Six months to the day after Gardiner’s previous city manager announced his resignation, residents can meet the lone finalist for the position at 6 p.m. Wednesday evening.
Christopher McLaughlin will meet residents for about a half hour before a regularly scheduled City Council meeting at Gardiner City Hall.
McLaughlin, 41, has been Topsham’s fire chief since 2018 and lives in West Gardiner, where he previously served as fire chief and has unsuccessfully run for Select Board several times. McLaughlin holds a bachelor’s degree in public management from the University of Maine and a master’s in public administration from Purdue Global.
Not all municipalities in central Maine hold public meet-and-greet sessions with prospective candidates; in Winslow, councilors chose to hire a new town manager earlier this year without a formal search process or any public input.
In Gardiner, though, Mayor Pat Hart said council members value the public input given at these pre-hiring meet-and-greet sessions, which have become a key step in the city’s selection process.
Council members interviewed eight of the 34 candidates who applied, and then chose three finalists. The other two finalists have since dropped out, leaving McLaughlin as the sole candidate remaining.
Hart said the city received several more resumes during this search than during the previous one conducted last fall, including from federal workers who had been laid off by the Trump administration.
Notably, Gardiner officials chose to forgo hiring a consultant for this search process, leaving interim City Manager Denise Brown to collect resumes. Eaton Peabody, the firm Gardiner and many other municipalities in Maine paid to conduct manager searches in recent years, closed just as Gardiner’s search began in June.
“The hard part is that it’s slow, just by the very nature of government and deliberative bodies going through this,” Hart said. “Having the amount of time pass meant that candidates were getting other jobs. They weren’t sitting around waiting for this particular job. People want to make sure that they take the opportunities that are in front of them.”
Gardiner’s previous city manager, Robert Peabody, announced his resignation on June 4 after just four months on the job.

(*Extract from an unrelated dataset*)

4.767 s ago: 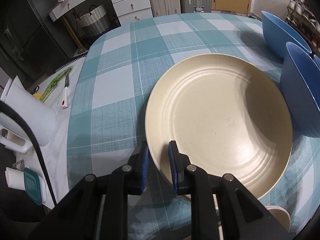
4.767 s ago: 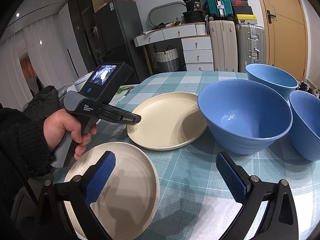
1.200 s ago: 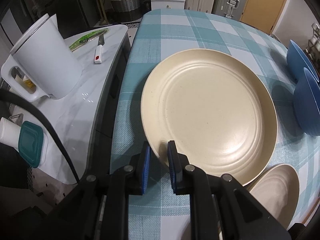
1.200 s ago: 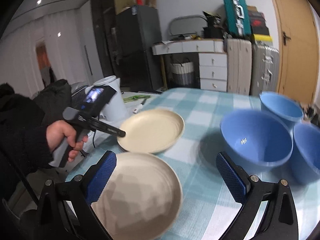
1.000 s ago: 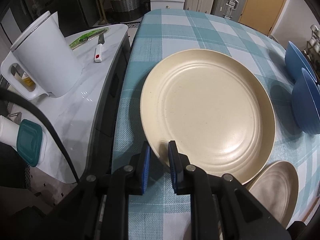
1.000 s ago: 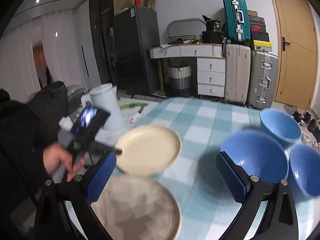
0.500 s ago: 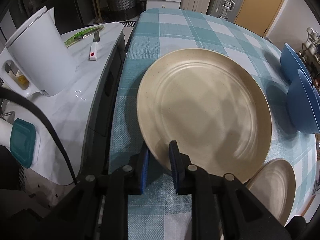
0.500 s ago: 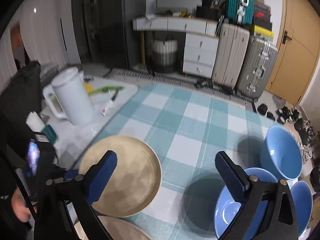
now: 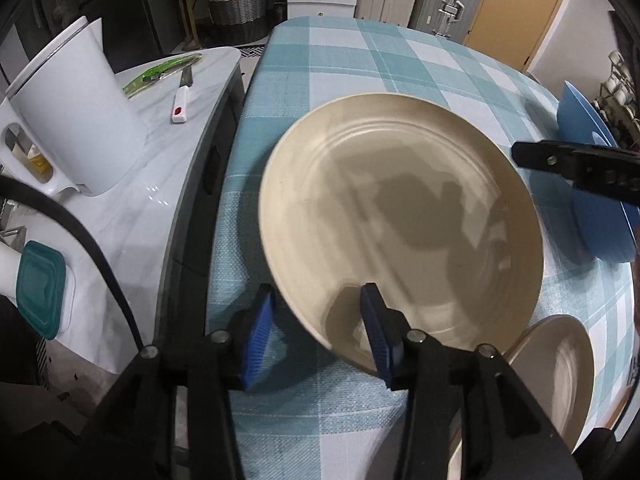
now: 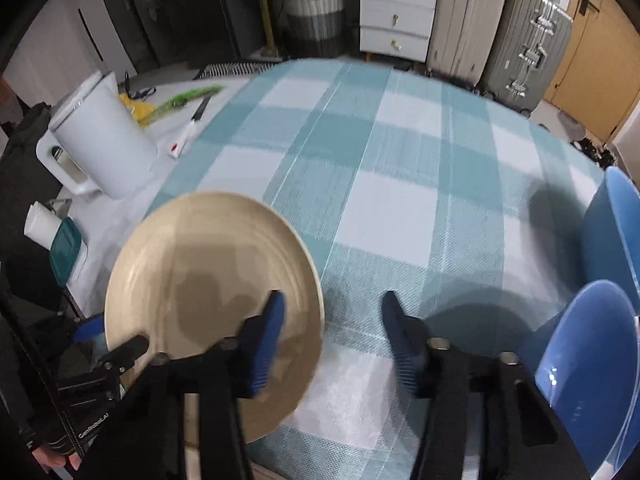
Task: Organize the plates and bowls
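Left tongs [image 10: 86, 334] handle reads "GenRobot.AI"; plate [image 10: 212, 280] unmarked.

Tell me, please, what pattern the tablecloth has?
The tablecloth is a teal-and-white check, clearest in the right wrist view.

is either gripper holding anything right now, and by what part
Nothing is gripped. The left gripper has just opened, its fingers straddling the large cream plate's near rim without pressing it. The right gripper is closing over bare tablecloth.
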The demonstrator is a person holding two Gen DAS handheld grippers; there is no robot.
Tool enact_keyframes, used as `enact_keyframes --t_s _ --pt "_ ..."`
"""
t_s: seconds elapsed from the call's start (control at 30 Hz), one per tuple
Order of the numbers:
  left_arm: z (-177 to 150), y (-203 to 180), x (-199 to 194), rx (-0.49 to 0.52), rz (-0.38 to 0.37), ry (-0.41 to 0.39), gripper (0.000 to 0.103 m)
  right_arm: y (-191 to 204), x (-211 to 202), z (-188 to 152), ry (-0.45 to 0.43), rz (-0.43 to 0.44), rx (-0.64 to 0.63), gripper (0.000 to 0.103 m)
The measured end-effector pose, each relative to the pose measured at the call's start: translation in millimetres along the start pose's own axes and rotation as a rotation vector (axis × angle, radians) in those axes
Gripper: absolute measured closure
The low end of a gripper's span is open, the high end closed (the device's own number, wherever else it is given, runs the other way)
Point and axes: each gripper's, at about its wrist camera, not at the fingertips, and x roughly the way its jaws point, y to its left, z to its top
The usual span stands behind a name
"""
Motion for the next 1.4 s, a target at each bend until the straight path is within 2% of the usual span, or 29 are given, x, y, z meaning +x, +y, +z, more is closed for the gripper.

He said his resignation was “in the best interest of the city and for myself.”
Peabody’s resignation was slated to become effective in August, per a 90-day notice clause in his contract, but he stopped appearing at city functions immediately after his resignation announcement. Brown stepped in as interim manager a week after Peabody’s announcement. It’s a job she’s held before: Brown served as interim manager during a five-month search before Peabody’s hiring.
Hart said the City Council could make a decision on McLaughlin’s hiring as early as its next regularly scheduled meeting, on Dec. 17.